Task item
Lines from the top of the listing down to the one with "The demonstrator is", inclusive, are to be copied exactly.

Data supplied
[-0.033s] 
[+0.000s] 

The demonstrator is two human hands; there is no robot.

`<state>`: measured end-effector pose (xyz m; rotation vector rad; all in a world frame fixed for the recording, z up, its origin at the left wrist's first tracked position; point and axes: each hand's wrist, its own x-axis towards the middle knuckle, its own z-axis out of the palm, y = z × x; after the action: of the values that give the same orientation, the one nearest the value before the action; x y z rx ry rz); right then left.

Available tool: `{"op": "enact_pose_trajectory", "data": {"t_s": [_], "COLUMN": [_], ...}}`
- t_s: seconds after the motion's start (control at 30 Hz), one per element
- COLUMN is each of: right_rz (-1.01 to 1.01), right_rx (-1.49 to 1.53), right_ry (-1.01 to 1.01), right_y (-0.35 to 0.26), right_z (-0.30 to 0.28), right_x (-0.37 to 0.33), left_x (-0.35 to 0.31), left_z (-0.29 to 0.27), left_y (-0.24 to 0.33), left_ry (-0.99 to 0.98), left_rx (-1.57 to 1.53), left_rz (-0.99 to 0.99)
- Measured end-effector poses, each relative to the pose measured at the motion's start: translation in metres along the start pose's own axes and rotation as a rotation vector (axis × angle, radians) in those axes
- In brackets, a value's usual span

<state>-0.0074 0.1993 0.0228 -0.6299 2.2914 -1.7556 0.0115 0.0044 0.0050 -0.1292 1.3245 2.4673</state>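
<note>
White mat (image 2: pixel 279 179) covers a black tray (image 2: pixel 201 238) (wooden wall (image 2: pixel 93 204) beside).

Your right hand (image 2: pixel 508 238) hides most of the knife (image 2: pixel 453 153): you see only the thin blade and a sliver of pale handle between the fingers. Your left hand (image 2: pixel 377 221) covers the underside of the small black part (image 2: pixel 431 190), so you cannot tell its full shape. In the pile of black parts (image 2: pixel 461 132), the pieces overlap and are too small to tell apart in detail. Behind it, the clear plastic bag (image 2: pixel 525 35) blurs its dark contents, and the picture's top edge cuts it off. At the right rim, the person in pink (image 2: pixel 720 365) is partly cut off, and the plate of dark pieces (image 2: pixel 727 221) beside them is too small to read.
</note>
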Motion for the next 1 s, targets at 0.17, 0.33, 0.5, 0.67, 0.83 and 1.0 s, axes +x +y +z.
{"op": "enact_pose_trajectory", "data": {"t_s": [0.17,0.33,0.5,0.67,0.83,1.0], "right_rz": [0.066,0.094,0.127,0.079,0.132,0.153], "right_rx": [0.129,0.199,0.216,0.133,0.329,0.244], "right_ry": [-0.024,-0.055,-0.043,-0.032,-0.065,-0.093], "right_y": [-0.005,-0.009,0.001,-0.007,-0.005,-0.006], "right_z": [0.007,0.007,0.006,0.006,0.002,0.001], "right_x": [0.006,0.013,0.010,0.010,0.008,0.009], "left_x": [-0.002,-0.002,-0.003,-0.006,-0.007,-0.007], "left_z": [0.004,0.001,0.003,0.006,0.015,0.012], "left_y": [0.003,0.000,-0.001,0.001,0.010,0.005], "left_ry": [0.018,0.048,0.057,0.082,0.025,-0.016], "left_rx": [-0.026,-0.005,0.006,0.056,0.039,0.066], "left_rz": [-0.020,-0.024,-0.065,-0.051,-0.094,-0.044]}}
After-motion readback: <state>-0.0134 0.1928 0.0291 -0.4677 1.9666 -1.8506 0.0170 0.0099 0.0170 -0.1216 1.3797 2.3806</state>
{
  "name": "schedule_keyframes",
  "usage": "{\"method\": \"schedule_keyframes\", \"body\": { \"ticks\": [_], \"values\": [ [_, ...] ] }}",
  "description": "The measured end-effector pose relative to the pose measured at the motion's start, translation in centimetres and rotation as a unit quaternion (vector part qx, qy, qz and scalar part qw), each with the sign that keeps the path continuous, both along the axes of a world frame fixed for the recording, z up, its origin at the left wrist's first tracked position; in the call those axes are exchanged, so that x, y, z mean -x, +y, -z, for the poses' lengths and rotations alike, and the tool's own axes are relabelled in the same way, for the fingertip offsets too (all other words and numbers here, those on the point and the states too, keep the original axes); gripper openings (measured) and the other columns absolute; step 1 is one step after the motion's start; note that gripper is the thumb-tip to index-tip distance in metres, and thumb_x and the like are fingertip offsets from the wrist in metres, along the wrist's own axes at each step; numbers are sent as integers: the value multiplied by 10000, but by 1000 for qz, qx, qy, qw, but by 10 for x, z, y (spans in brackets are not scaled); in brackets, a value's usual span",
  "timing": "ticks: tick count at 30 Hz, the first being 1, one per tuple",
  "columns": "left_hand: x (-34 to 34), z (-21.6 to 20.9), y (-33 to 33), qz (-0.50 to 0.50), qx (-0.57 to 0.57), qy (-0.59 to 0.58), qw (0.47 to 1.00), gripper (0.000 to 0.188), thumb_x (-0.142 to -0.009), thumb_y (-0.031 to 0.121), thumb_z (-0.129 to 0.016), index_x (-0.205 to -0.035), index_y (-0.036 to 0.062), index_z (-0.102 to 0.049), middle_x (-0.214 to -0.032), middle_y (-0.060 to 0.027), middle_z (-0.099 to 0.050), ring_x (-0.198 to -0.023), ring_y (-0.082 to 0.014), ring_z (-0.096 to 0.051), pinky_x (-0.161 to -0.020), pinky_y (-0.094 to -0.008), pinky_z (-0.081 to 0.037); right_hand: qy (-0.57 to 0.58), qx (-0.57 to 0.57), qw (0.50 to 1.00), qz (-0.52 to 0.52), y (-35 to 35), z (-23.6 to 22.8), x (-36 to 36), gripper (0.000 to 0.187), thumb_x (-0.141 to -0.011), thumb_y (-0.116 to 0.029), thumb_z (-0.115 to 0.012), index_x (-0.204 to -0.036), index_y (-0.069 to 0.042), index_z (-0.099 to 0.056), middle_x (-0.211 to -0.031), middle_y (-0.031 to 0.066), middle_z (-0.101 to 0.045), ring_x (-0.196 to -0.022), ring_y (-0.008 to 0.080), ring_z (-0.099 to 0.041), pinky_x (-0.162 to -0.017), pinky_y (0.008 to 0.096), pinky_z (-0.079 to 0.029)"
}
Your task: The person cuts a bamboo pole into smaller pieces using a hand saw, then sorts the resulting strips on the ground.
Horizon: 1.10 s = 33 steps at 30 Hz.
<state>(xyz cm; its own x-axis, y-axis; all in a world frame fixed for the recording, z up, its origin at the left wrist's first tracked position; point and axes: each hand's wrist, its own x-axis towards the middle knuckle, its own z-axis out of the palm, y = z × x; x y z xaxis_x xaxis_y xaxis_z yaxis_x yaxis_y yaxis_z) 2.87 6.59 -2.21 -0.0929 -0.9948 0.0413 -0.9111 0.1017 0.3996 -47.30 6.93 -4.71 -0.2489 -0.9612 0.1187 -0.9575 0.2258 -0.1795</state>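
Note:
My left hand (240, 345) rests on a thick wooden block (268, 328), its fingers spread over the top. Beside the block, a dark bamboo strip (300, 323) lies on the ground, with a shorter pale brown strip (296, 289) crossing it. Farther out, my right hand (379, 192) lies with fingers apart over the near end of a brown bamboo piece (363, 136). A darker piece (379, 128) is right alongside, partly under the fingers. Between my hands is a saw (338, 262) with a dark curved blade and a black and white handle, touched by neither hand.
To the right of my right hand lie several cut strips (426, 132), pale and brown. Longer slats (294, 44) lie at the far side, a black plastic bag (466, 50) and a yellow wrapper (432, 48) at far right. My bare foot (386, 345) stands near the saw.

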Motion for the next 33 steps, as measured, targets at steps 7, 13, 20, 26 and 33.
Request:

Result
[-0.033s] 
[+0.000s] 

The demonstrator is two human hands; there is no robot.

Work on this exercise has been completed.